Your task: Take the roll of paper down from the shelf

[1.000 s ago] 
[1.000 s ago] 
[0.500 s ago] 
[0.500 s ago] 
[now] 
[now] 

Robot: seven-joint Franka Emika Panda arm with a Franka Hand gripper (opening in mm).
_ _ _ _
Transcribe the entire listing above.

• Finished task:
Your task: Take the roll of paper down from the shelf

[1.000 s ago] 
[1.000 s ago] 
[0.500 s ago] 
[0.500 s ago] 
[now] 
[now] 

Robot: seven-joint Franka Emika Panda arm with a Franka Hand gripper (opening in mm).

This answer has been written out in full.